Обычно лишь под утро, когда рассвет немного отжимает от бледного окна с перекрестием рамы темноту комнаты, лишь тогда на полтора-два часа забывается он крепким сном.

Хорошие часы. Иван Петрович ожидает их с надеждой. В это время его посещают сны. Всякие они бывают, но больше отчего-то приятные, радостные. Часто видит себя молодым и здоровым. То за рулем сидит, под колеса бежит дорога, лошади пасутся на лугах. То вместе с женой идут по лесу, грибы собирают. И такой приметит под елкой боровик, что сердце замрет.

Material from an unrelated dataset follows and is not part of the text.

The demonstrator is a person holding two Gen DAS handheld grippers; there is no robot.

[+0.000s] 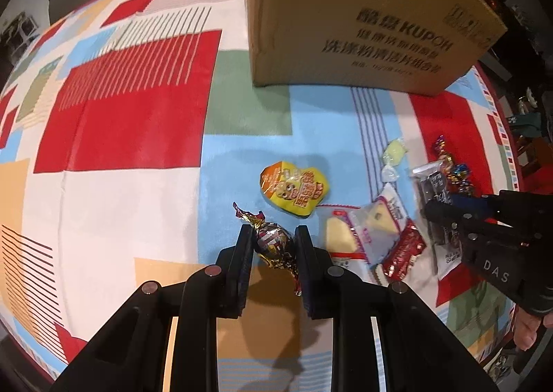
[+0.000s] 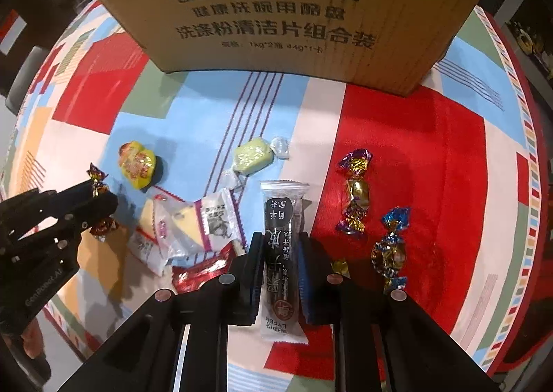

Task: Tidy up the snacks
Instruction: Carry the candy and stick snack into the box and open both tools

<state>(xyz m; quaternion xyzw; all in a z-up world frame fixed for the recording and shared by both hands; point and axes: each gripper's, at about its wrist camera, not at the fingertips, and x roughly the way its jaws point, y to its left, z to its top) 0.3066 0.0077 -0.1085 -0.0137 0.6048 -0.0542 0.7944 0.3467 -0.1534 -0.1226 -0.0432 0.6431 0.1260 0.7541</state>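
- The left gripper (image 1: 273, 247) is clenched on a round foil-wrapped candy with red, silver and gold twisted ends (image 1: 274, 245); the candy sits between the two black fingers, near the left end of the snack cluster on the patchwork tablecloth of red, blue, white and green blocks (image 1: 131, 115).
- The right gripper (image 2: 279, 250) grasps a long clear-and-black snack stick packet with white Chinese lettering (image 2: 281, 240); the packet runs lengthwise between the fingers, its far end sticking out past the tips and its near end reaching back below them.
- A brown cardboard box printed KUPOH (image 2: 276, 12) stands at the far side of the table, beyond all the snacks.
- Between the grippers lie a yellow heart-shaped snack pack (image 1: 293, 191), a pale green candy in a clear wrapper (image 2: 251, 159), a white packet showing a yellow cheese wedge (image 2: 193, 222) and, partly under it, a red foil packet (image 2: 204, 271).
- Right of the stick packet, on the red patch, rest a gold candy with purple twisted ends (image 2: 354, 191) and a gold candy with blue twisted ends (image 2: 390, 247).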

А сегодня он увидел розовый сон. Все было почему-то окрашено розовым. Или это ему потом уже причудилось, когда проснулся. Розовая трава, розовая вода в озере. Будто он еще парень, только из армии вернулся, а Нина еще не жена его, а невеста. Идут будто они по берегу озера, взявшись за руки, и говорят, говорят о чем-то. А потом на лодке Кирюшин откуда-то появился Василь. И такой тоже нарядный, в розовой рубахе, шелковым шнуром подпоясан, с гармошкой. И зовет он Нину в лодку, чтобы к нему садилась. И весело что-то играет на гармошке. Да все подмигивает: иди сюда.

А Нина рукой отмахивается: не хочу, мол. И к нему, Ване, прижимается, шепчет: «Ванюша, любимый».

От этих слов Иван Петрович и пробудился. Солнце уже взошло, в комнате было розово, празднично. Может, потому сразу и весь сон окрасился в памяти розовым цветом?

Жена спала, положив руку под румяную щеку, чуть-чуть приоткрыв рот, и столько было в этом девчоночьего, родного, что в душе его поднялась все затопляющая волна нежности.

Да разве тридцать пять ей? Разве вместе прожили они уже полтора десятка лет? Разве случилось с ним страшное несчастье? А вдруг совсем легко откинет сейчас одеяло и встанет на ноги? И так ему захотелось этого, так поверилось! Он напряг на бедре мускул, вдохнул в грудь побольше воздуха и… тут же осознал, ощутил, что это было лишь порывом его воли, давней привычки нога даже не дрогнула, оставалась неподвижной, неподвластной ему.

Нет, жизнь не перехитришь. Это бывает только в сказках. Он скован болезнью. Нине — тридцать пять. И каштановые кудри ее серебром посеклись. Даже отсюда видно. Не мудрено — столько навалилось на ее плечи. Но терпит, держится. А нужно ли терпеть? Ей же всего тридцать пять. Разве это много? Волосы подкрасит, будут как прежде. Вполне за молодую сойдет. Так имеет ли он право мешать ей, ломать ее жизнь? Сотни раз задавал он себе эти вопросы. Где выход?